Türkiye’ye sığınan Alman profesörleri tam liste yazmaya kalksam, gazeteye sığmaz... 1933-1937 yılları arasında ABD, İngiltere veya Kanada’ya gitmek yerine Atatürk Cumhuriyeti’ni tercih etmişlerdi.



Ernst Hirsch, ordinaryüs profesör hukukçuydu, Cumhuriyet’in 10’uncu yıl kutlamalarına dair hatıralarını şöyle anlattı:
“29 Ekim akşamı sanki kıyamet kopuyordu. Davet, Dolmabahçe Sarayı’ndaki devasa salondaydı. 600 metre uzunluğundaki rıhtım ışıl ışıl bezenmişti.

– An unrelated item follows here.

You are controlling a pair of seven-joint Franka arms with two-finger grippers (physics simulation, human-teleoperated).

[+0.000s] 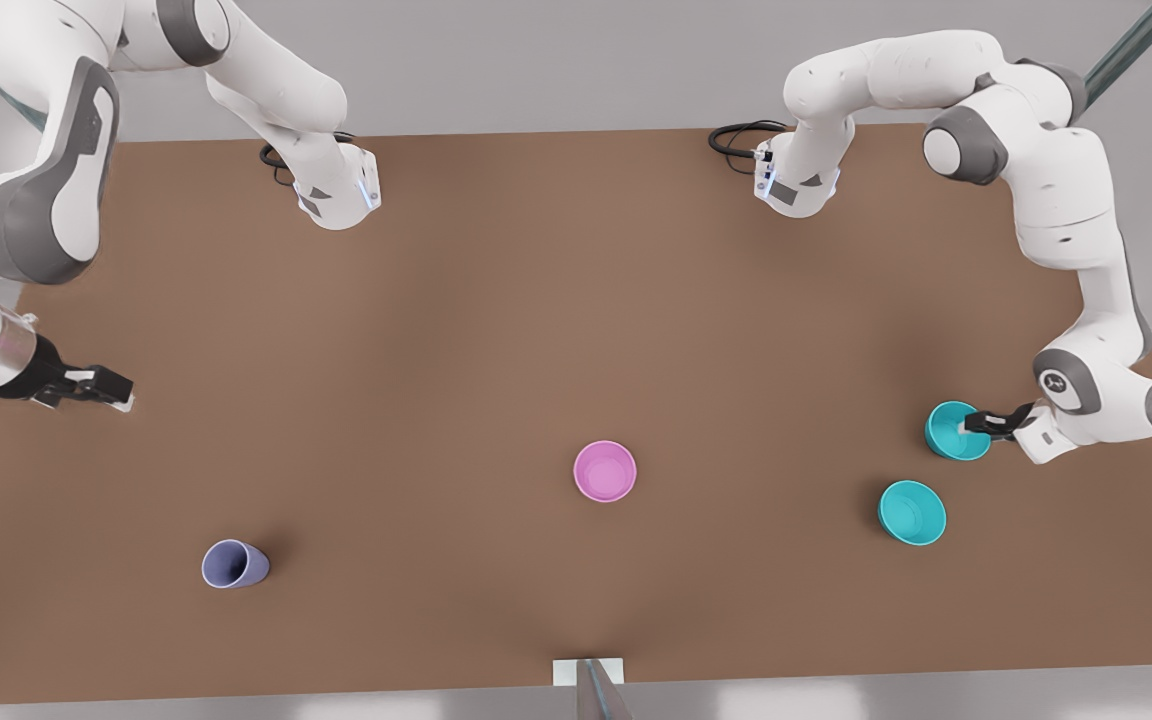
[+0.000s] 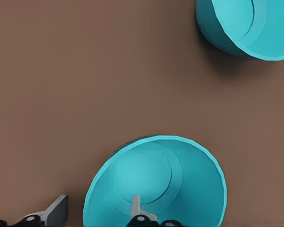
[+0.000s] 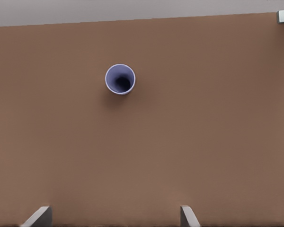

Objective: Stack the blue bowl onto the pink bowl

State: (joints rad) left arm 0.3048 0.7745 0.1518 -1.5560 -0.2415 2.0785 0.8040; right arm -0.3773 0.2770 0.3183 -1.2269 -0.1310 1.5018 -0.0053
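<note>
Fingers of the left gripper (image 1: 976, 424) straddle the rim of the blue bowl (image 1: 951, 430), one inside, one outside, spread wide, at the front view's right; the bowl sits upright, mouth up, near its teal twin (image 1: 912, 512). Pink bowl (image 1: 605, 471) stands mid-table. Right gripper (image 1: 116, 388) waits open at the left edge, beyond the lavender cup (image 1: 233, 564).
</note>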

Ve işte ben, kendi Alman vatanında Yahudi olduğu için hor görülen, mevkilerinden kovulan, evini yurdunu terk edip yabancı ülkelere kaçmak zorunda bırakılan ben, bu muhteşem sarayda, ülkenin seçkinleri arasında sayılan, saygıdeğer bir Alman profesör olarak hazır bulunmaktaydım. Talihin yüzüme güldüğü bu olağanüstü an, daha Türkiye’deki ilk yılımda nasip olmuştu.”



1929’da bizzat Mustafa Kemal’le görüşen Alman tarihçi Emil Ludwig, Türkiye’deki mucizevi dönüşümü “iki kelime”yle tarif ediyordu:
“Bu topraklara ilk defa umumi harp sırasında gelmiştim, şimdi ikinci defa geldim. İki kelime öğrendim, çabuk ve yavaş... Eski devirde geldiğimde hayat pek hareketsizdi, arabacılara ‘çabuk’ demek mecburiyetinde kalıyordum. Bu defaki ziyaretimde öyle bir sürate şahit oldum ki, otomobilcilere ‘yavaş’ demek mecburiyetindeyim.”



Egemenliği saraydan alıp halka veren Atatürk Türkiyesi... İşte böylesine başdöndürücü hızla kabuk değiştiriyordu.



Egemenliği saraydan alıp halka veren Atatürk Türkiyesi, parlamenter rejimle muhteşem sıçrama yaparken... Avrupa’yı “tek adam” rejimleri kasıp kavuruyordu.
Üç aşağı beş yukarı o dönemlerde, Almanya’yı Hitler, İtalya’yı Mussolini, İspanya’ya Franco, Portekiz’i Salazar yönetiyordu, Rusya’da Stalin hakimdi.



Avrupa’da İngiltere, Fransa ve Türkiye dışında halk egemenliğiyle yönetilen başka ülke yoktu.
Almanya’dan kaçan profesörlerin, Türkiye’ye sığınma sebebi buydu.



Ve, 23 Nisan 2019...
Egemenlik halktan geri alındı, tekrar saraya verildi, henüz bir yıl oldu.



Tek adam rejimine alkış tutan yalaka bir haber kanalımızda, 23 Nisan vesilesiyle çocuklarımıza mikrofon uzatıldı, geleceğe dair hayalleri soruldu...
14-15 yaşındaki pırıl pırıl bir evladımız, üniversiteyi Almanya’da okumak istediğini söyledi, “sonra da belki Alman vatandaşı olurum” dedi!



Alman profesörlerin kaçıp sığındığı Türkiye’den... Çocuklarımızın bile Almanya’ya kaçıp, Alman vatandaşı olmak istediği Türkiye’ye geldik.



İleri demokrasi sosuyla millete yedirilen tek adam rejimi, Türkiye Cumhuriyeti’ni sadece bir yıl içinde işte bu hale getirdi.



Çocuksu samimiyetle dile getirilen bu gerçek, aslında şu anda milyonlarca insanın itiraf etmese bile zihninden geçirdiği hayaldir.



Bana göre, Türkiye’nin kafa yorulması gereken en önemli meselesi budur.



Bu yönetim biçiminde ısrar edilirse, üç beş sene sonra 23 Nisan’da sembolik olarak koltuğa oturtulacak çocuk bile bulunamayabilir!